一番大切なのは、お前自身が笑顔でいることなんじゃないのか? の巻




駆けていった可愛い子。

たーみこちゃんの、背中を見送る。



その御村くんってやつがどんなやつかわからないが、

そんなやつの家のメイドになるくらいなら、

俺が雇ってあげましょう。



あんな可愛い子なら

そう思うのも無理はない。




思わず追いかけていって、

また その可愛い手首を引っ掴む。




「なぁ。あんた。

民子ちゃんって言ったっけ。


バイトしたいの?」



こくん。

可愛らしい ツインテールが 下を向く。



「そしたらさ。

お兄さん。

お兄さんのとこ、こない?」




「えええ〜、おにぃさん?」



その嫌そうな声は、

俺に誘われたことだろうか。

それとも 俺がお兄さんと自分を呼んだことへであろうか。



「大丈夫。

うちでご飯作って欲しいだけ。


何にもしないから。


お金。お金欲しいんでしょ?」


我ながら、

卑怯かつ下世話な誘い方だが、

この 民子ちゃん、純情なのにあんなところで働いているとは

目的はお金に決まってる。



「え〜。本当にぃ?」


くぅ。

甘ったれた声さえ可愛い。



「本当。

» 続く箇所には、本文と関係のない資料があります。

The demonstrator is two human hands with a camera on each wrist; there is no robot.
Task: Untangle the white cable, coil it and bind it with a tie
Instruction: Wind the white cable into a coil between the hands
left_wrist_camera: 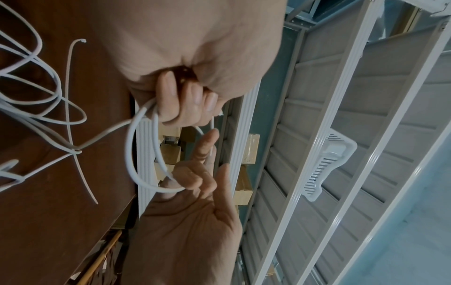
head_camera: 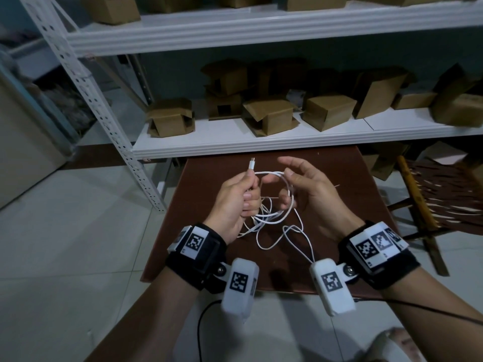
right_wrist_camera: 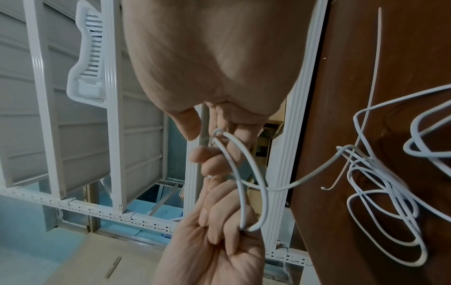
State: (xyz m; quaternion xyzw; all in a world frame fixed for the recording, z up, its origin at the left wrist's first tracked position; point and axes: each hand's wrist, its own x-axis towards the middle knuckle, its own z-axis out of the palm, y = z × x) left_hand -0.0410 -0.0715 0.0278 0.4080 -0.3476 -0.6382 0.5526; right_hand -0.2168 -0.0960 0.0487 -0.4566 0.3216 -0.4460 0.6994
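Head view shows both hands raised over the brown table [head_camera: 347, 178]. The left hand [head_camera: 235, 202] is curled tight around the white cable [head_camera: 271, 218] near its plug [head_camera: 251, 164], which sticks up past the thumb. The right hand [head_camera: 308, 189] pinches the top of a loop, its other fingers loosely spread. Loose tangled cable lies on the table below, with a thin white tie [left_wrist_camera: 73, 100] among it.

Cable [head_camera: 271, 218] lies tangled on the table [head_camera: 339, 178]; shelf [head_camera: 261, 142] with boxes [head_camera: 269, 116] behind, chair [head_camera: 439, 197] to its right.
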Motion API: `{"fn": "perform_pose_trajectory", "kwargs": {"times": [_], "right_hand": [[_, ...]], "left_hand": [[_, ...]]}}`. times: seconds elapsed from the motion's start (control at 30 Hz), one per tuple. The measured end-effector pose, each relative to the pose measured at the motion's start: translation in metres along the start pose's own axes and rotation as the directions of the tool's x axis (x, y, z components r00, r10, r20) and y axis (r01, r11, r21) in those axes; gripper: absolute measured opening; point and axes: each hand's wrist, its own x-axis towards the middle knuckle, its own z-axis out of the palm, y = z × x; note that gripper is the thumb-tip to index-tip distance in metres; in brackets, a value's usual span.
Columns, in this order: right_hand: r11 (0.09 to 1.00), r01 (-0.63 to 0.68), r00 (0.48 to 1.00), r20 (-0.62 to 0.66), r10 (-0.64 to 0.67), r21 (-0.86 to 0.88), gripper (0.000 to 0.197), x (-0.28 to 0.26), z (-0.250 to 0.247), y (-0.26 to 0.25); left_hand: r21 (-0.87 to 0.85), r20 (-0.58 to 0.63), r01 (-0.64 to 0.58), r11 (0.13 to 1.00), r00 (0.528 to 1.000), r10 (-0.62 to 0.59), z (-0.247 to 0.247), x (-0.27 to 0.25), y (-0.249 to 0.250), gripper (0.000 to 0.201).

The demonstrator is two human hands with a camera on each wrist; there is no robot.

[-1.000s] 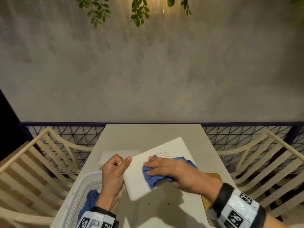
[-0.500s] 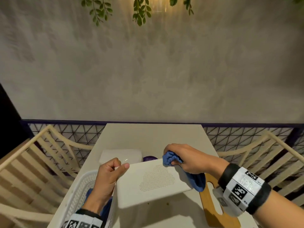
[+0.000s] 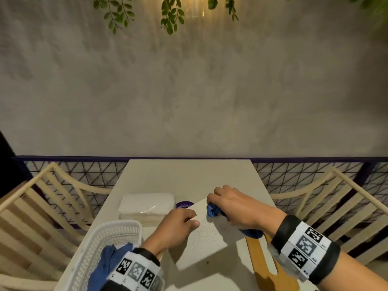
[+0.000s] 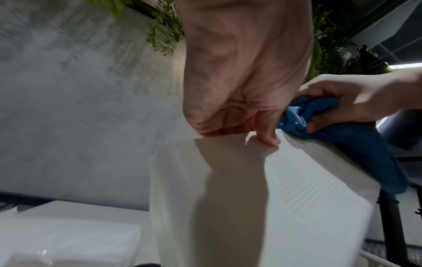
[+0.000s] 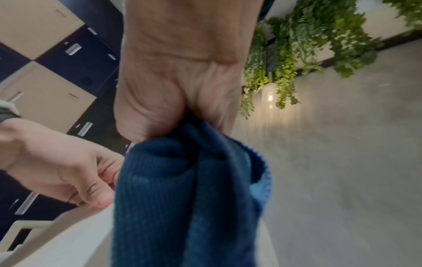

本当。

うそつかないって。


そう、

俺 あじフライが食べたくてさ、


民子ちゃんみたいな子に作ってもらいたいだけ。

当然、お金は弾むって。そうそう。

材料費別で一万円なんてどう?」




「うーん。お兄さん、どことなく御村くんに似てるし。

御村くんとこに迷惑かけたくないのもあるからなぁ。」



腕を組んで、

悩む民子ちゃん。



御村ってやつがどういうやつか知らないが、

ここはもうひと推しか。



「ほら、この通り。

お願いしますよ。民子ちゃん。」



頭を下げれば、


にこ。




「じゃぁ。前払いなら♡

いいよ。

おじさん♡」




民子ちゃんが首を傾げてにっこり笑った。








・・・





「ああ、美味かった。」



本当めっちゃおいしかった。

この子、

スーパーでの買い物も慣れてるし、

安い美味しいもの知ってるし、

調理やら家事やら全部完璧だし。



今日だけとは言わず

ずっと 一緒にいてもらうべき。



腹も満タン。

心も満タン。

ついでに、あそこも満タンで。


満タンcarで

暴走 想像 妄想 上昇 衝動 だぜっ。

なんて、韻まで踏んでしまうぐらいな

超ご機嫌。




それに

それにだね。


こんな可愛い子。

俺が全部 全部

大人の魅力で教え込んで

俺の体がなきゃ 生きていけない体に作り変えてあげようじゃないか。




そうと決めた俺は

エプロン姿で食べ終わった食器を片付けようとした民子ちゃんの肩を押さえ込むようにして座らせる。



「なぁ。民子ちゃん。」



「なぁに?櫻井さん?」



うるうるとした瞳。

くっそ、まじかわいい。



「あのさ。

今日だけじゃなくて毎日俺の家。来てくんない?」



「いやです。」



即答。



しかし、こんなことでめげる俺様ではないのだ。



「そんなこと言わないでさ。

俺といたら お金もあげるし

幸せにしてあげるよ。」



民子ちゃんは、顔を顰める。



「う〜ん。民子。

そういう甘い言葉って裏があるって知ってるのよね。」



首を傾げてかわいいけど、

思いっきり拒否。




よし。ここで殺し文句だ。




「民子。

何のためにお金が必要なのかわからないが、


一番大切なのは、お前自身が笑顔でいることじゃないのか。


俺なら、

お前をずっと笑顔でいさせてやるぞ・・・」


民子ちゃんの細い肩を抱きしめて

耳元で囁いてる時だった。








「ああああ、櫻井さん。

またじゃぁぁぁん。」





部屋のドアが開いて、女の声が響いた。